# Proud Lake DNR...



## Queequeg (Aug 10, 2007)

I swung over to Proud Lake today to put in an hour of so of fishing. I stopped at the DNR office to get my annual parking pass and was met with quite a bit of resistance. I walked to the front door, noticing that the sign said open Monday & Wednesday 1-3. Today was Tuesday. So I knocked...no answer. I walked to the side of the building, at least five cars. So I knocked again...no answer. I walked again to the side of the building and saw another door, so I knocked. Immediately an employee opened the door, literally shouting, "what do you want?" I replied, nicely, "I was hoping to pick up an annual parking pass." He fired back, "did you read the sign on the door?"
"Yes, it said open Monday and Wednesday...(long pause as he glared at me) today is Tuesday..."
"Meet me around front."
I walked to the front and he opened the door. "This is my lunch break." 
"Ok, I apologize...I just wanted to get a permit for the year and wasn't sure if anyone was here today..."
"Well we are."
"Ok, I see that now."
I then went on to explain that I had a rental car with me and asked if it was ok if I put the sticker in the window until I get my car back from the shop, in a week or so. His reply, "Well that's not going to work.
Long pause...
"Ah, so what do you want me to do, drive in there with no pass, or purchase this pass (holding it up), place it in my window, and stick it on my car when I get my car back. I really don't think I'm going to purchase two of these so that Enterprise can park in MI state parks in 2008 for free."
"Well....it'll work for today, but not after today."

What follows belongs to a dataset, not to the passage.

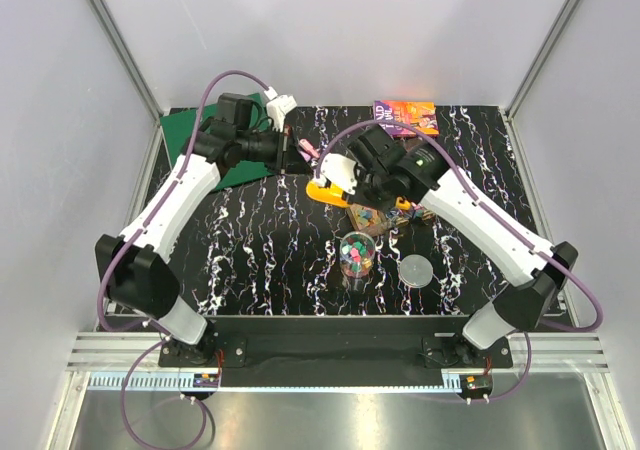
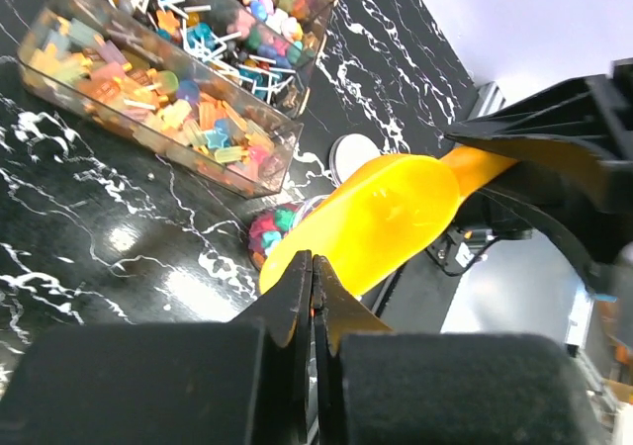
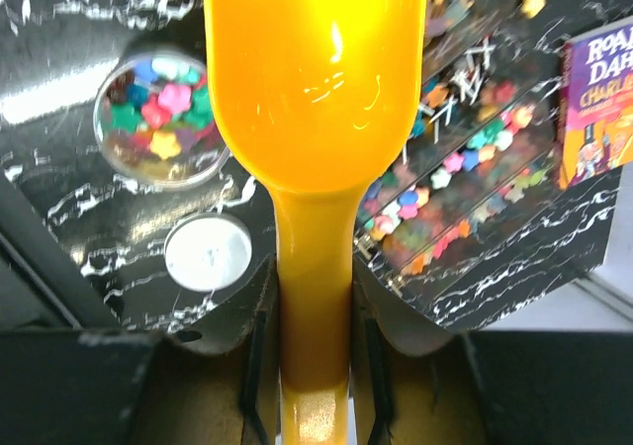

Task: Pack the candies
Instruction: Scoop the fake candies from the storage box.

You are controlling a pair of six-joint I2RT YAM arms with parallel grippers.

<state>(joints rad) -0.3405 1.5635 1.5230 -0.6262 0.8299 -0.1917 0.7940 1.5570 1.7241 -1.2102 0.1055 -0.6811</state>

Bottom line is this, I apparently ruined this guy's day by willingly following the rules and purchasing a parking pass. Generally speaking I have always valued the DNR when others have lambasted them. I do feel that they do a good job and often get a bad rap. However, this guy really did bother me. I purchase my license every year, I buy a pass every year, I am contributing to his job, and this guy treats me like I just kicked his dog in the face?? Didn't sit well with me. 

I did file a complaint with the DNR office, stating that I was a little put off by this guy, but I doubt much will happen.

On a lighter note, I caught about 5 fish, all on streamers. They fought about like a slow walleye, but it was fun to get out. I may have stayed too long, as my legs literally became numb and my feet felt like they were no longer part of my body. 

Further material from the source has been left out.